**DATA RECORDS:**
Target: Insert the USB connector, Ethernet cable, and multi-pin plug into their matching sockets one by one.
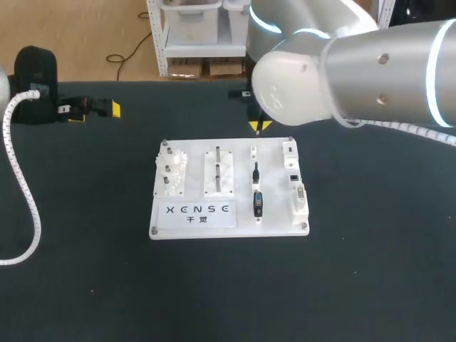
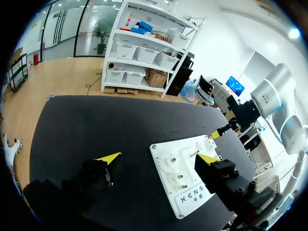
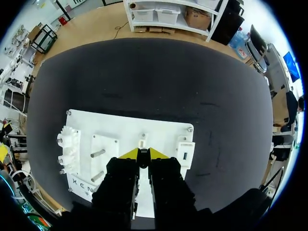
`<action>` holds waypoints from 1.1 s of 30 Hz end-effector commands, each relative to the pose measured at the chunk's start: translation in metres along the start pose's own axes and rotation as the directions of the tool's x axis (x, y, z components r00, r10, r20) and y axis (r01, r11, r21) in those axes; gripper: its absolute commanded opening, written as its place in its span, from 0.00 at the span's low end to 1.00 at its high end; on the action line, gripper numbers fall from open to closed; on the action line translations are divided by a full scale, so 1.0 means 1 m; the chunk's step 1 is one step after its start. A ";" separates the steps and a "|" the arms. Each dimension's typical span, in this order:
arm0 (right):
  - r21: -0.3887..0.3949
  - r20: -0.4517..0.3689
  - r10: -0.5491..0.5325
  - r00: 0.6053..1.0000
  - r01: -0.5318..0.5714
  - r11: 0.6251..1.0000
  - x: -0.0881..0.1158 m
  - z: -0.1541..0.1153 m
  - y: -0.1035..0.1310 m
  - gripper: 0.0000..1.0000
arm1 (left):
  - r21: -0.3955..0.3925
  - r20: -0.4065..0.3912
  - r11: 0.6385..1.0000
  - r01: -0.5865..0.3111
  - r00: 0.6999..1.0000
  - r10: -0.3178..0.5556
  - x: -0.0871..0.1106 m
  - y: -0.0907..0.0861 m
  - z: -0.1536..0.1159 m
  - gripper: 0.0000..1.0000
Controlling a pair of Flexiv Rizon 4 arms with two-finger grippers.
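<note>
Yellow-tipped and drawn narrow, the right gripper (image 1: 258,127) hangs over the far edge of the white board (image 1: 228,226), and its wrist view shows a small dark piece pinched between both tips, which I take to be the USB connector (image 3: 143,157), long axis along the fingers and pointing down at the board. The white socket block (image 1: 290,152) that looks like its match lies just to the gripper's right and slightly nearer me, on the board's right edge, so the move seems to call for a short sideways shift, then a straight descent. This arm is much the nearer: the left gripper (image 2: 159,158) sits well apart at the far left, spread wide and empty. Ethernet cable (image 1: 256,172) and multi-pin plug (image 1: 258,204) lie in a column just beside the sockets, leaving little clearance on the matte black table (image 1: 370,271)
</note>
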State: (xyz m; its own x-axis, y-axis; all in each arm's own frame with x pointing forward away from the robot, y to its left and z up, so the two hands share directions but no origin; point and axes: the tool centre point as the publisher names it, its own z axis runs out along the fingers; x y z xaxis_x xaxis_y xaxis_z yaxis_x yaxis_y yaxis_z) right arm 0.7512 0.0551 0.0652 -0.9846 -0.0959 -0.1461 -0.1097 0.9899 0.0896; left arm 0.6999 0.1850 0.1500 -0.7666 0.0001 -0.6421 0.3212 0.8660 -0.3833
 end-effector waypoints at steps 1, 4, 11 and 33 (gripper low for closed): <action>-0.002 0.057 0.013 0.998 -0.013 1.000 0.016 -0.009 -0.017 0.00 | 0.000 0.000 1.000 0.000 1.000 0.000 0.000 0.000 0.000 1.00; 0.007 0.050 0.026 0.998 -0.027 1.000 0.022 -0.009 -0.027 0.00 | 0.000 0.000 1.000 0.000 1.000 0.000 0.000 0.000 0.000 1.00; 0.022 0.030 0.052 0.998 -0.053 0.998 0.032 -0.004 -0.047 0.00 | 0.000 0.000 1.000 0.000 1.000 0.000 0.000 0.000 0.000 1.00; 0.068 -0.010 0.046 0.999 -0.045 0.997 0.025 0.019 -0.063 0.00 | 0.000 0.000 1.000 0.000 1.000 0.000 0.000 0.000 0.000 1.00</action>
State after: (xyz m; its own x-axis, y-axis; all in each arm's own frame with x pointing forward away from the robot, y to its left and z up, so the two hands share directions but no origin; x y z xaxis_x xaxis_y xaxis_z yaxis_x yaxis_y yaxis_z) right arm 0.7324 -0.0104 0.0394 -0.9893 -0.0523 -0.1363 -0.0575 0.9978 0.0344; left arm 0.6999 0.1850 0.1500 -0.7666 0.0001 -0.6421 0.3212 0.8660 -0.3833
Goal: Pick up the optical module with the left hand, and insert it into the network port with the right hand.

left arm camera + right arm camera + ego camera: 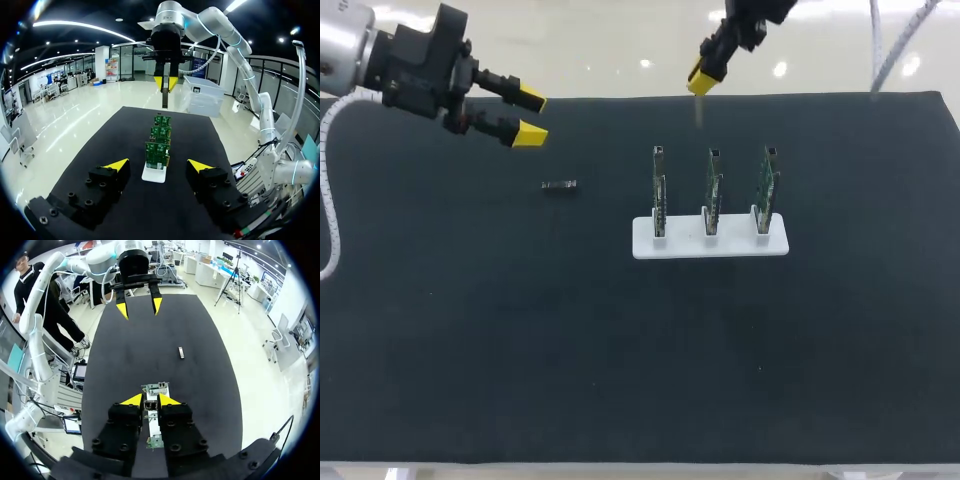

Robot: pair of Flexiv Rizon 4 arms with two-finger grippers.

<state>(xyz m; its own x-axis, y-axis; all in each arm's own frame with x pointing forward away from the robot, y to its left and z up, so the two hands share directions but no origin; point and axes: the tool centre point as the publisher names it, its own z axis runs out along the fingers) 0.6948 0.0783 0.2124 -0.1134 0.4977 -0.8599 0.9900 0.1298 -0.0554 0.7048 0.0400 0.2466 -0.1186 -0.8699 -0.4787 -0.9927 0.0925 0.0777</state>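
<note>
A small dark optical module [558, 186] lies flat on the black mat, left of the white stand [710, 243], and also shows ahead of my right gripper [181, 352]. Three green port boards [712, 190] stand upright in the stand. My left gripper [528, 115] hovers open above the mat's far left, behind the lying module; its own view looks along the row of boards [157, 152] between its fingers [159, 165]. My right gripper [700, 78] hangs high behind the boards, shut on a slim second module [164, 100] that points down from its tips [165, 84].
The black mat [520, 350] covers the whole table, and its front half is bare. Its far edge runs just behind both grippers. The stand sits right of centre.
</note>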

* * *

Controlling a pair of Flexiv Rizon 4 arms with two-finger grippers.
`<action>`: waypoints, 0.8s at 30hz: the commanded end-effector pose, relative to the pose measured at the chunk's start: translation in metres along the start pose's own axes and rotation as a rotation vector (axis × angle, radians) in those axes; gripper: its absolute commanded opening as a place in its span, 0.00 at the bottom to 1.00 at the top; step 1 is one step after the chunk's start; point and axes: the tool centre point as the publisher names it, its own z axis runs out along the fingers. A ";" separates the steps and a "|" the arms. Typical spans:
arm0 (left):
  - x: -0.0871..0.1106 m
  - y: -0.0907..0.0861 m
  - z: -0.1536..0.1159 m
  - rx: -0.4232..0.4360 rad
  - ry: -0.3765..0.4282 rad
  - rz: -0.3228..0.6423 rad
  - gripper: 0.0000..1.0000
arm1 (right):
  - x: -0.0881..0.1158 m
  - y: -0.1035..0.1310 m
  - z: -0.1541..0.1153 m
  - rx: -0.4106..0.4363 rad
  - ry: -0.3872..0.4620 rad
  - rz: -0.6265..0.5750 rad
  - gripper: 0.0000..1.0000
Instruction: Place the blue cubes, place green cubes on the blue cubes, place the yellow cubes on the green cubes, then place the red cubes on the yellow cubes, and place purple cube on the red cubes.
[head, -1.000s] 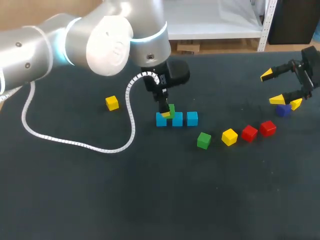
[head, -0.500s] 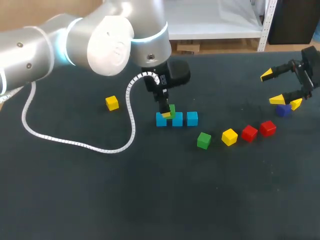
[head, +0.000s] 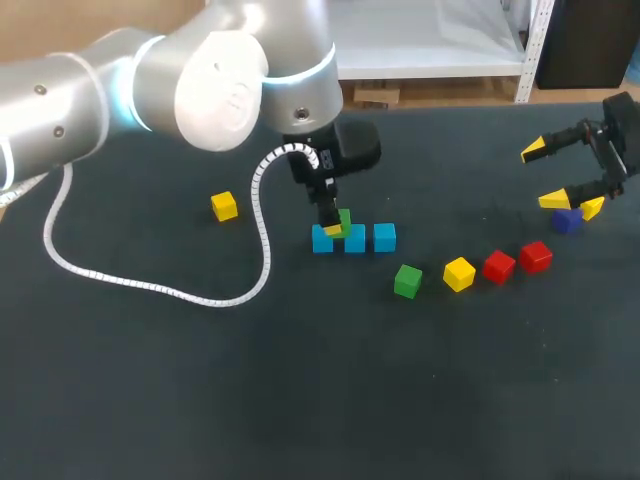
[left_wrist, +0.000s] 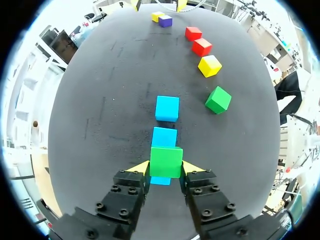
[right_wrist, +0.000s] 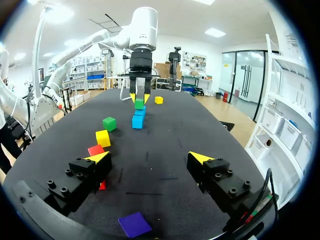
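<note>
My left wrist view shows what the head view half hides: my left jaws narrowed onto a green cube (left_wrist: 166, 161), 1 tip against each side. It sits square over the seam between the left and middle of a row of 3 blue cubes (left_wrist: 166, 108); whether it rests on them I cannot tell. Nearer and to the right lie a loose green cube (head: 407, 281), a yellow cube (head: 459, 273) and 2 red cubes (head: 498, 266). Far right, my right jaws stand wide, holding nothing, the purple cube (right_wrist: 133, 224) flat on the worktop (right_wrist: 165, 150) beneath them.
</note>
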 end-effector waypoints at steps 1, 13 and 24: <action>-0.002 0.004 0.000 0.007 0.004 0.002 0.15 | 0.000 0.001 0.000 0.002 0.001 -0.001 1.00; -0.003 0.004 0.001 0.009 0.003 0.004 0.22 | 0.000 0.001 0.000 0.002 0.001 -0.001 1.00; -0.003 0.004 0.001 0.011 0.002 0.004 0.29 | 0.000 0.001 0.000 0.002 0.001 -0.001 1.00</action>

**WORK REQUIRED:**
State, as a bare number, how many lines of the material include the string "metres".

**ANSWER TO THIS TASK:**
2